Please, please, please, whatever you do. Don’t buy stock, especially not seafood variety from the market. It’s so easy to make at home and costs a fraction of the store-bought kind and is so much yummier and nutritious.
I can my stock in a pressure canner in quart jars for 35 minutes at 10 lbs. of pressure. But you don’t have to can it. You can freeze it for up to six months (mine rarely lasts that long), or use it fresh within two days. Chicken, Pork, or Beef, or I’ve even made Lamb or Duck, stock lasts a bit longer than seafood in the fridge — about two weeks –, but it’s still the same in the pressure canner.
However you decide to store it — it’s super easy to make. You’ll never want to use store-bought stock again, especially when making chowder, seafood stew, paella, or the like.
Notes on the Recipe:
I use a giant pasta pot with detachable strainer. That way you can pull the shells out and cook it down for the long version of the recipe. Short version, mostly noted here, takes three hours. For the long version, you just cook it down a bit longer before canning.
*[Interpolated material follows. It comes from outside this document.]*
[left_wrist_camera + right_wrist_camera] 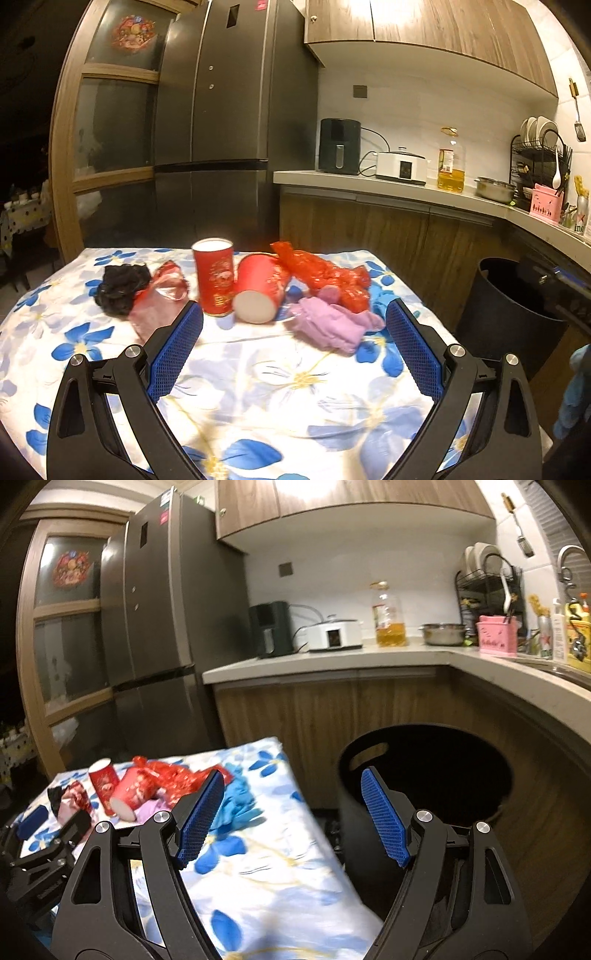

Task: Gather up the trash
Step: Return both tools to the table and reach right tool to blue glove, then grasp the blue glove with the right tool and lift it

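Pointing slightly down: left tool point(294, 325) wide open, right tool point(291, 812) open, both empty.

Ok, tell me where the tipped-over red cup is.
In the left wrist view, the tipped-over red cup lies mid-table, touching the upright red cup on its left, with the purple glove to its right.

A tall grey fridge point(218, 110) stands beside a wood-framed glass door point(110, 122). Wooden wall cabinets point(424, 26) hang above the pale L-shaped counter point(332, 661), white wall point(424, 107) behind, warm light.

No legible text anywhere
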Tool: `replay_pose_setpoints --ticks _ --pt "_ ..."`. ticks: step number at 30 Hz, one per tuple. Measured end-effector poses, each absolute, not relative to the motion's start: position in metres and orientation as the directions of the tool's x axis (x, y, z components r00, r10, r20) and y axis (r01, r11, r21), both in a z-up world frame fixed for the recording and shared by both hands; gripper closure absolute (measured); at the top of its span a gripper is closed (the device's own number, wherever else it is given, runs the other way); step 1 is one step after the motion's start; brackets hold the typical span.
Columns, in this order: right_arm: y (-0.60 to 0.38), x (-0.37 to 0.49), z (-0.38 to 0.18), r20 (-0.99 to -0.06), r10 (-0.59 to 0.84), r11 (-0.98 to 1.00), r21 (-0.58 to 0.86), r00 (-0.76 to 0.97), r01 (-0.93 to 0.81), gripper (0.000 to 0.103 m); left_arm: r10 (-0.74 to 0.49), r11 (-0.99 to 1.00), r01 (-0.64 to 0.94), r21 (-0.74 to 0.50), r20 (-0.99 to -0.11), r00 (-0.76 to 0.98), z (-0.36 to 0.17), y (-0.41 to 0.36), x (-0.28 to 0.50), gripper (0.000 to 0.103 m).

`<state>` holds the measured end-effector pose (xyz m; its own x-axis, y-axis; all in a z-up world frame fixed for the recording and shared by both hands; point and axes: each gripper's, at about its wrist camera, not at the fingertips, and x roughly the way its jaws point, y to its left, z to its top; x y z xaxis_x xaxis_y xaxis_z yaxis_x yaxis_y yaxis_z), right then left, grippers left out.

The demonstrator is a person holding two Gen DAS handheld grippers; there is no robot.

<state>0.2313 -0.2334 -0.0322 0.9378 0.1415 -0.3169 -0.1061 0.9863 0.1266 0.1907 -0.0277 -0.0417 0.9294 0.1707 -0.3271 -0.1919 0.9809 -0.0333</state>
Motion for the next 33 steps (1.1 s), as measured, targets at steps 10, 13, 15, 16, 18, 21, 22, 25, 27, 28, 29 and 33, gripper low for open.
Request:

Many people say that the roasting of the shells is not necessary; but, I feel like it gives you a better flavor and minimizes the “fishy” smell while you’re brewing up a batch of Seafood Stock. My advice? Don’t skip it.
about 5 cups (or about 1 1/2 lbs) seafood shells (shrimp, lobster, crab, or fish skeletons)
1 yellow onion, unpeeled and quartered
2 carrots, unpeeled and cut into chunks
1 garlic clove, unpeeled
1/2 cup dry sherry or dry white wine
1 TBS tomato paste
2 sprigs of rosemary
1 handful of parsley
1 bay leaf
Heat oven to 450 degrees. Place shells in a baking pan and roast for 5-8 minutes, until they begin to turn golden.
Place shells in a large stockpot (if you’ve got the stockpot/strainer variety, I highly recommend it), cover with water no more than half an inch above the level of the shells. Add onion, carrots and garlic.
Heat on high until small bubbles rise to the surface. Reduce heat to medium and cook for one hour. From time to time remove any scum (gray bubbly foam that stays on the surface) by scooping it off with a spoon.
After one hour, add wine, tomato paste, rosemary, parsley, bay leaf and peppercorns. Cook for another 30 minutes.
Strain the stock (If you don’t have the pot/strainer combo you’ll do it through a fine mesh strainer, discarding the solids). If you’re doing the all-day method, just cook down after you strain the stock at least about an inch in the pan. The result for this extra time investment is an even richer stock.
Refrigerate for up to two days, or pour into plastic containers with at least one inch of head room and freeze up to six months. If you pressure-preserve can, it will last in the larder up to a year. Again, it never lasts that long in my house.
This recipe is a four-star recipe because the rosemary and parsley were picked fresh right before, and the bay leaf is from my microfarm, too. Lastly, the shells I harvested myself as well. During the summer, it would be easy to have the carrots and onions at my disposal — so this recipe has the capability of being a six-star recipe. Again, for those new to the blog, each recipe gets a star for each item that I have grown/harvested/cooked myself — hence, Harvest Creations. This stock, in turn, will turn into a star for other recipes.